Moich dwóch zdolnych menadżerów pochodziło z Bochni i Nowego Targu. Pracowali w Chicago i okazali się dobrymi organizatorami. Powołałem ich na pierwszych prezesów w  firmie i nadal pracują.

Odniosłeś sukces. Współpracujesz z wieloma krajami. Produkty Twojej firmy trafiają na rynki prawie całego świata.

Do 44 krajów, czyli prawie 1/4 rynków światowych. Głównie trafiają do krajów Unii Europejskiej, Ameryki, Kanady, Polski i innych.

Członkowie związku mieli okazję na Twoje zaproszenie w 2014 roku, będąc na zjeździe w Szaflarach k. Zakopanego odwiedzić Twoje przedsiębiorstwo  w Limanowej, podziwiając wyposażenie zakładu w nowoczesną technologię.

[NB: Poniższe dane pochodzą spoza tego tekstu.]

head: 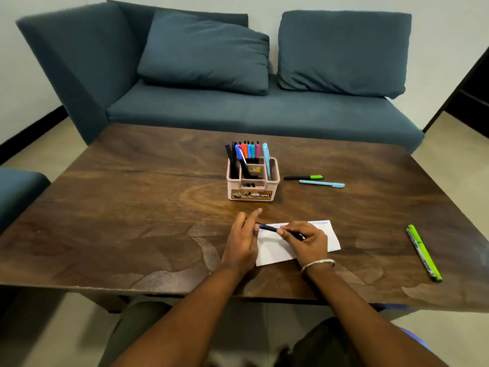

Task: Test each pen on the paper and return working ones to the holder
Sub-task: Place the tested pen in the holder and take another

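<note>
A dark blue pen (268, 228) lies level between my hands, just above the white paper (275, 250) near the table's front. My left hand (242, 241) pinches the pen's left end, index finger stretched out. My right hand (308, 241) grips the barrel over the paper. Behind them stands a pink holder (252, 192) with several coloured pens upright in it. Loose on the table right of the holder lie a black and green pen (304, 177) and a light blue pen (321, 184). Two green pens (423, 251) lie at the far right.
The brown wooden table (132, 207) carries everything. A blue sofa (238, 109) with two cushions stands behind it. A blue seat (18, 186) sits at the left edge. My knees show under the table's front edge.
</note>
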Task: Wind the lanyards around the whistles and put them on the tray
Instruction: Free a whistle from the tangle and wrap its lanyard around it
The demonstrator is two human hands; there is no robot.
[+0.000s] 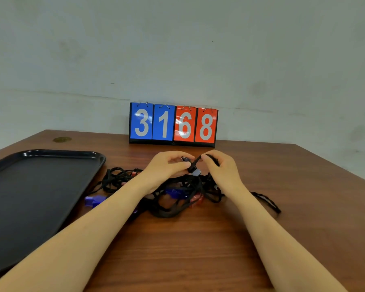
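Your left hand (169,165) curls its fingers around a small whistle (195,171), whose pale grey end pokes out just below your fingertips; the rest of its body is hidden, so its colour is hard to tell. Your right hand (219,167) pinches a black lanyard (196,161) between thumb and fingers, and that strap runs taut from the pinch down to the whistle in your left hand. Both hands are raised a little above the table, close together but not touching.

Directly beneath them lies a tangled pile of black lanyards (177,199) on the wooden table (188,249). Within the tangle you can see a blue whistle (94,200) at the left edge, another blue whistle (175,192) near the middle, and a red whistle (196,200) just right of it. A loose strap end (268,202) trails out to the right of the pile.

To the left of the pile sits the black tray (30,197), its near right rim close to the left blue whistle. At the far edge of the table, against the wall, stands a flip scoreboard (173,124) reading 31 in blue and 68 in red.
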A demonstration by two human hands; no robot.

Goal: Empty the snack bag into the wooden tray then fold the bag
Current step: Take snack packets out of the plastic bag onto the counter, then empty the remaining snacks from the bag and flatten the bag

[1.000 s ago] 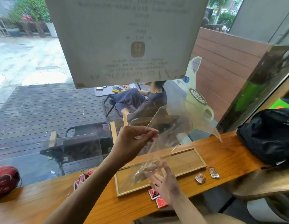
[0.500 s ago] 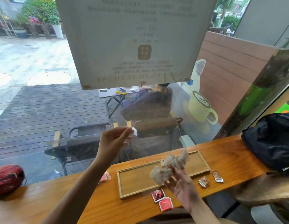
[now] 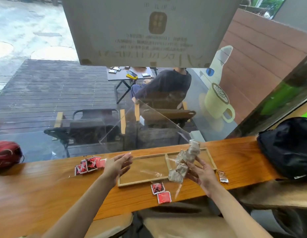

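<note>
Changing since half a second ago: the left hand (image 3: 119, 164) has let go of the bag corner it pinched up high and has dropped to just above the left end of the tray.

- Left hand: fingers straight and relaxed, holding nothing.
- Right hand (image 3: 202, 172): palm up, fingers curled under a clump of snacks (image 3: 183, 162), gripping them through the plastic above the right half of the tray.
- Snack bag (image 3: 149, 127): clear film, loose end standing up toward the window with no hand on it, lower part wrapped round the clump. Judged not yet emptied.
- Wooden tray (image 3: 142, 179): on the counter (image 3: 46, 186), between the two hands. No snacks visible in it, only a fold of clear film lying across its floor.
- Red packets (image 3: 89, 164): a small heap on the counter left of the tray, outside it, with two more (image 3: 160, 192) at its near edge.
- Brown packet (image 3: 223, 176): on the counter right of the tray.
- Black backpack (image 3: 290, 146): far right.

Meaning for the task: with the top of the bag released, tipping out is judged to be interrupted. The bag likely needs a fresh grip before pouring, and folding comes later.
</note>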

W 2014 roku powstały nowe hale produkcyjne, załadunkowe, logistyki i biurowiec. Wcześniej linię produkcyjną obsługiwało piętnaście  osób, a dzisiaj dwanaście linii obsługuje trzech pracowników. Przez 27 lat wzrosła wartość produkcji, a spadł poziom zatrudnienia.

Wiesławie, pełnisz zaszczytną funkcję wiceprezesa Zarządu BCC i Kanclerza Loży Polonii w Chicago. Na czym ta funkcja polega?

Na kojarzeniu biznesowym. Pomagam polskim firmom wejść na rynek w Stanach.

Otrzymałeś wiele prestiżowych nagród i wyróżnień. Proszę, abyś przybliżył nam te, które są dla Ciebie najważniejsze.

Nie występuję o żadne odznaczenia i nagrody. Jednak czuję radość, jak jestem zauważony i  doceniony. Przyznano mi nagrody zarówno państwowe jak i kościelne. Do tych najważniejszych należą: Krzyż Kawalerski Orderu Odrodzenia Polski przyznany przez Prezydenta Bolesława Komorowskiego, Krzyż Oficerski  Orderu Zasługi Rzeczypospolitej Polskiej nadany przez Prezydenta Lecha Kaczyńskiego, Srebrny i Złoty Krzyż Zasługi, Krzyż Komandorski z Gwiazdą  Orderu Świętego Stanisława Biskupa Męczennika, czy Krzyż Maltański i inne także dla mnie ważne.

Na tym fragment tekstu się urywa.